## [DATASET EXTRACT]

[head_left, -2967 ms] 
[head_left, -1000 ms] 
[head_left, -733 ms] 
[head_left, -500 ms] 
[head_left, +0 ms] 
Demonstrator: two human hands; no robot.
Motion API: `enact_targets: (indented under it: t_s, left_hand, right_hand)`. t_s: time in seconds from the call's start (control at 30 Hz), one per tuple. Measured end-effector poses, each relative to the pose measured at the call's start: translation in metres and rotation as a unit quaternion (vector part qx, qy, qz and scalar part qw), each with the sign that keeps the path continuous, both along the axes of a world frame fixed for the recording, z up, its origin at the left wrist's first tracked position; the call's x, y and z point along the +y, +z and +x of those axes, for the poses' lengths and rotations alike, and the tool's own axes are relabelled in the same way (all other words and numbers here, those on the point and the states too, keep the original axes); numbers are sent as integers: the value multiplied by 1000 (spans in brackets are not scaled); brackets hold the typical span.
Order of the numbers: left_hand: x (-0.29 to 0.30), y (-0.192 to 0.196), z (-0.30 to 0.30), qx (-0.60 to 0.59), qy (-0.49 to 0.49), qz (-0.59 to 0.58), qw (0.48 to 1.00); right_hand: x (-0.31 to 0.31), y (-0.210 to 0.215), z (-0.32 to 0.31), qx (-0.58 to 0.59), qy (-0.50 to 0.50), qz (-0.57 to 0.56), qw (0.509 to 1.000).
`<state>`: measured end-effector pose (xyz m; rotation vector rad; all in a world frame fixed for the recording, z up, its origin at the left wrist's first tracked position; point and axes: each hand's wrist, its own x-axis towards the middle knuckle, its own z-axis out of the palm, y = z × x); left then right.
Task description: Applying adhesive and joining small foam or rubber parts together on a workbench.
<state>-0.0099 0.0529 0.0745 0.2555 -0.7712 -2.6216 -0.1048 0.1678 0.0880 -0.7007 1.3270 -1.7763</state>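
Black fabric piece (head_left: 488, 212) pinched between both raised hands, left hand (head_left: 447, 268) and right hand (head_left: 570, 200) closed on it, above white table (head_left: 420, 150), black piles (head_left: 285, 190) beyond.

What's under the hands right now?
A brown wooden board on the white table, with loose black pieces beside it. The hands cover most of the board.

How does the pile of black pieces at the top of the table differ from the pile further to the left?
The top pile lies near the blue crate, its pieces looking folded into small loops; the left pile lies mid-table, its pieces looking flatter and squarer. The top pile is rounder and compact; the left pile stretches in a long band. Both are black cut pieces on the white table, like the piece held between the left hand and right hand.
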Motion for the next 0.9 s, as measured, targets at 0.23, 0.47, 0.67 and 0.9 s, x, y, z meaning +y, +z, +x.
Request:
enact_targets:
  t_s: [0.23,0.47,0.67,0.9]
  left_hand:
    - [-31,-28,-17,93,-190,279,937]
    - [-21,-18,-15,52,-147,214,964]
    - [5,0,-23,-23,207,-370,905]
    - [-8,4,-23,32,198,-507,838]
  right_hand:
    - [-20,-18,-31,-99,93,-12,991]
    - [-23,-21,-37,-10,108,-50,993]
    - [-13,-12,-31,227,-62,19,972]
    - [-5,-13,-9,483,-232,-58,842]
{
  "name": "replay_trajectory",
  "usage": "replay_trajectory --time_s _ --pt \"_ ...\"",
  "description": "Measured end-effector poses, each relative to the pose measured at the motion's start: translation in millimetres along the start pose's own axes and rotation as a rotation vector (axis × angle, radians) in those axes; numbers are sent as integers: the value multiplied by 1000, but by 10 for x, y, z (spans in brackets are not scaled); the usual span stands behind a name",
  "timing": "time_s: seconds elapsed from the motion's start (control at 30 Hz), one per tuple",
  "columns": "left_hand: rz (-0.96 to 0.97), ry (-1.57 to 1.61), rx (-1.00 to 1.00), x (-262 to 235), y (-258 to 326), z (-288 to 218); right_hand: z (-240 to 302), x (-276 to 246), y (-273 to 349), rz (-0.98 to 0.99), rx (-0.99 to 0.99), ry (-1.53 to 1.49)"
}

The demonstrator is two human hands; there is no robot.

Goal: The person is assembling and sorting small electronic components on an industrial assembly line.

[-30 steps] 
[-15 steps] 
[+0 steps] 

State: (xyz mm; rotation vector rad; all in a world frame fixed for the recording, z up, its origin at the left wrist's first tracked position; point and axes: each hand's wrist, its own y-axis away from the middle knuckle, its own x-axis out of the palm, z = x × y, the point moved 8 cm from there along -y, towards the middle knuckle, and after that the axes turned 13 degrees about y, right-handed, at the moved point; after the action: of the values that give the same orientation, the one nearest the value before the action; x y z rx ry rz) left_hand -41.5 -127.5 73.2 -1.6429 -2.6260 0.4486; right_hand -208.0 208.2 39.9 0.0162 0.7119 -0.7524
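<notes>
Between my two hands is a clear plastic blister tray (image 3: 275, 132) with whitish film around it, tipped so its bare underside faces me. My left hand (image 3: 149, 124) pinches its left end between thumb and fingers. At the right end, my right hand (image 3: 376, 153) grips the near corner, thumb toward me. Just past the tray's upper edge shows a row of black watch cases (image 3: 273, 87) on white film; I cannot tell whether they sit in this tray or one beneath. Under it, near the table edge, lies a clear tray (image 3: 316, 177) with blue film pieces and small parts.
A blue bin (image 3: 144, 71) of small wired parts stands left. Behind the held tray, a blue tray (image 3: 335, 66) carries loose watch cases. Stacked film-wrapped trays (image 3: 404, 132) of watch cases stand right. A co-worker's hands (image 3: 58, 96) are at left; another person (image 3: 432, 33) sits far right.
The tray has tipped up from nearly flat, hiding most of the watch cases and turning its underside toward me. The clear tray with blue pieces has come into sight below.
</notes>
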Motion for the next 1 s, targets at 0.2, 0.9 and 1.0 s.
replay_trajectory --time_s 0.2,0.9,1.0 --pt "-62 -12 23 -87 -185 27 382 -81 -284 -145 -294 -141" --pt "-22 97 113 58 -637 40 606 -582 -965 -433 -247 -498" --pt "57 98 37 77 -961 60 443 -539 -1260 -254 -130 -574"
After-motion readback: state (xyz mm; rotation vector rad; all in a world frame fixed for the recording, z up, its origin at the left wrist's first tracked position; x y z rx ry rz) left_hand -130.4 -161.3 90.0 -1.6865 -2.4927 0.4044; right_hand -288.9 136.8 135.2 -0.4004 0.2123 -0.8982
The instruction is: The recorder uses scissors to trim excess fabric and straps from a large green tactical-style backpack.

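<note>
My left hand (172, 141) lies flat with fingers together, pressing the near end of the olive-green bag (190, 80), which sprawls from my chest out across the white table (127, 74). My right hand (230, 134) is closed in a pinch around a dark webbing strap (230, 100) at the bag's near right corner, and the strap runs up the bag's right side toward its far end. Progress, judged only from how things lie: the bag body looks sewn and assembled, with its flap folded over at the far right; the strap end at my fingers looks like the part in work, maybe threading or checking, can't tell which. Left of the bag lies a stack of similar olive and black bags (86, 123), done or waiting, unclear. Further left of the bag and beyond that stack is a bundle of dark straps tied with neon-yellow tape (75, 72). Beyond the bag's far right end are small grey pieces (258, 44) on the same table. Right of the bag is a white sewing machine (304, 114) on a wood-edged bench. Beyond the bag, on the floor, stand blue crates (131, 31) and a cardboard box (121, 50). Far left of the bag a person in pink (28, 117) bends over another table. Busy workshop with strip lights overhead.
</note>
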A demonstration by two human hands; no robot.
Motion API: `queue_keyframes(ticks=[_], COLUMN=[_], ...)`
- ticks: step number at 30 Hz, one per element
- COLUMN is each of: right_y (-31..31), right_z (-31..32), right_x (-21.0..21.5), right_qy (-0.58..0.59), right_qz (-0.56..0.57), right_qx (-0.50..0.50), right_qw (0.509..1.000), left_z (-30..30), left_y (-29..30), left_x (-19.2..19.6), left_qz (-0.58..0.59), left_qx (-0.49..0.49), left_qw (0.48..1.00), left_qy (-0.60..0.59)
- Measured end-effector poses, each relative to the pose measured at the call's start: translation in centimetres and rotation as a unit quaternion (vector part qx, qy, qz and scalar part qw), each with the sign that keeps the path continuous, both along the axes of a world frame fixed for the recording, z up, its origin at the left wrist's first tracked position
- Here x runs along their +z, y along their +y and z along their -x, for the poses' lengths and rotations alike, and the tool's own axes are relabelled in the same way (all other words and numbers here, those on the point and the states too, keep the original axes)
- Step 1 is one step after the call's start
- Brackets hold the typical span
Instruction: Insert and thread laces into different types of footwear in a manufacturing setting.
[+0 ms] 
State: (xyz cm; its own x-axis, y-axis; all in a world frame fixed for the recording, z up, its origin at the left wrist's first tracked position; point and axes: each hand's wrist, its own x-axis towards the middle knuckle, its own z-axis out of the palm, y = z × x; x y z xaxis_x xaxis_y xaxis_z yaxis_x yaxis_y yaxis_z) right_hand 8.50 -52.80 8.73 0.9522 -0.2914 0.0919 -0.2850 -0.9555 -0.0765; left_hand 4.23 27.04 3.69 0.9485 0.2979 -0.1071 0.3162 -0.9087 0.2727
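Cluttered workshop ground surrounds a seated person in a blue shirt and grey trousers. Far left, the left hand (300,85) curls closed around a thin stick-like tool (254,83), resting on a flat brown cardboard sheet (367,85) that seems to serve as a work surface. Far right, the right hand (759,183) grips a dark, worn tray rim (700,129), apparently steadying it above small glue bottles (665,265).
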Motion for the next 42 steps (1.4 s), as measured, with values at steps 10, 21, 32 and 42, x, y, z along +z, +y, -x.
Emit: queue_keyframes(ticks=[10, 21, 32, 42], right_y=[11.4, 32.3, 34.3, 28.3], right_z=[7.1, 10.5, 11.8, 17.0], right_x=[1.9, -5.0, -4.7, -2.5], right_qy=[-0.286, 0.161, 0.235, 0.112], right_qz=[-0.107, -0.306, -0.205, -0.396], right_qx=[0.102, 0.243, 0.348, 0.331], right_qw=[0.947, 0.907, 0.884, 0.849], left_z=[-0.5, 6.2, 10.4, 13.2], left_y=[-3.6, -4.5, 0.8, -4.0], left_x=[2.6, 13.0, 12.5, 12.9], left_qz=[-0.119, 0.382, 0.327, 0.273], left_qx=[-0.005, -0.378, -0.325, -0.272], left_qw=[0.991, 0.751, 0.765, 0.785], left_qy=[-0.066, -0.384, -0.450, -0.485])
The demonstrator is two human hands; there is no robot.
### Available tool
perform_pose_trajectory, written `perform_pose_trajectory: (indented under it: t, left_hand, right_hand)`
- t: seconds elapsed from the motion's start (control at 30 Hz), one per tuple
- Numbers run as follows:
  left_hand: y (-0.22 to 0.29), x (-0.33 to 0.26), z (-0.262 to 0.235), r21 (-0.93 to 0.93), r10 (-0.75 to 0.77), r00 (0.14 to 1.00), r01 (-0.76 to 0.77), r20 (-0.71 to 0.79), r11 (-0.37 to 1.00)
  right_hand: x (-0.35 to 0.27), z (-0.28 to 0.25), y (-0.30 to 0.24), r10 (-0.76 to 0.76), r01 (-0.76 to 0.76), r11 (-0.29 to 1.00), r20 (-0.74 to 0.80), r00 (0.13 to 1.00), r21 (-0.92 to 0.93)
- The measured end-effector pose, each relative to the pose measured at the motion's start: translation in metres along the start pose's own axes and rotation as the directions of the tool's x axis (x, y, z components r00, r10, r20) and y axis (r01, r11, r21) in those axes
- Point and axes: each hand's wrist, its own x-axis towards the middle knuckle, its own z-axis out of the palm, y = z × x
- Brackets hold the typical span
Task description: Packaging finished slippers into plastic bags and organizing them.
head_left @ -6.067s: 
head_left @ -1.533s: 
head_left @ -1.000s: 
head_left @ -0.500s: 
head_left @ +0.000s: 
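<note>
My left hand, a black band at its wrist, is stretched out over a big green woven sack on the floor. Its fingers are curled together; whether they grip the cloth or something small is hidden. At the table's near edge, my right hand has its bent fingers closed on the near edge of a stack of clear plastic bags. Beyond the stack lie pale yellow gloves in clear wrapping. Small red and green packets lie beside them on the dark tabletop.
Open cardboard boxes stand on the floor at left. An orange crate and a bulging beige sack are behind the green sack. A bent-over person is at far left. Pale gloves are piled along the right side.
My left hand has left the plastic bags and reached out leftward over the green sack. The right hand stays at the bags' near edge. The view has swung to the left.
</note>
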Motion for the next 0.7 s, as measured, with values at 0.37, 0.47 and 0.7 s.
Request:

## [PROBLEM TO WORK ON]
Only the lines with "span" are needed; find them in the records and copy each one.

## [TASK SOLUTION]
Motion API: `enact_targets: (indented under it: t_s, left_hand, right_hand)`. t_s: time in seconds from the call's start (control at 30 Hz), one per tuple. Measured end-effector poses, each relative to the pose measured at the call's start: translation in metres and rotation as a unit quaternion (vector part qx, qy, qz and scalar part qw), each with the sign that keeps the path continuous, both along the axes of a world frame fixed for the recording, z up, its origin at the left wrist's first tracked position; the call's x, y and z point along the +y, +z and +x of those axes, for the poses' lengths and rotations alike, and the tool's own axes are relabelled in the same way (all other words and numbers here, those on the point and the states too, keep the original axes); numbers are sent as integers: the value multiplied by 1000 (spans in brackets are not scaled); brackets hold the typical span.
  "description": "Measured end-effector poses, each relative to the pose measured at the motion's start: translation in millimetres along the start pose's own axes and rotation as a rotation vector (axis × angle, radians) in those axes; numbers are sent as integers: the value multiplied by 1000, but by 10 for x, y, z (spans in brackets are not scaled); the usual span stands behind a name",
- Brackets hold the typical span
- Brackets hold the typical span

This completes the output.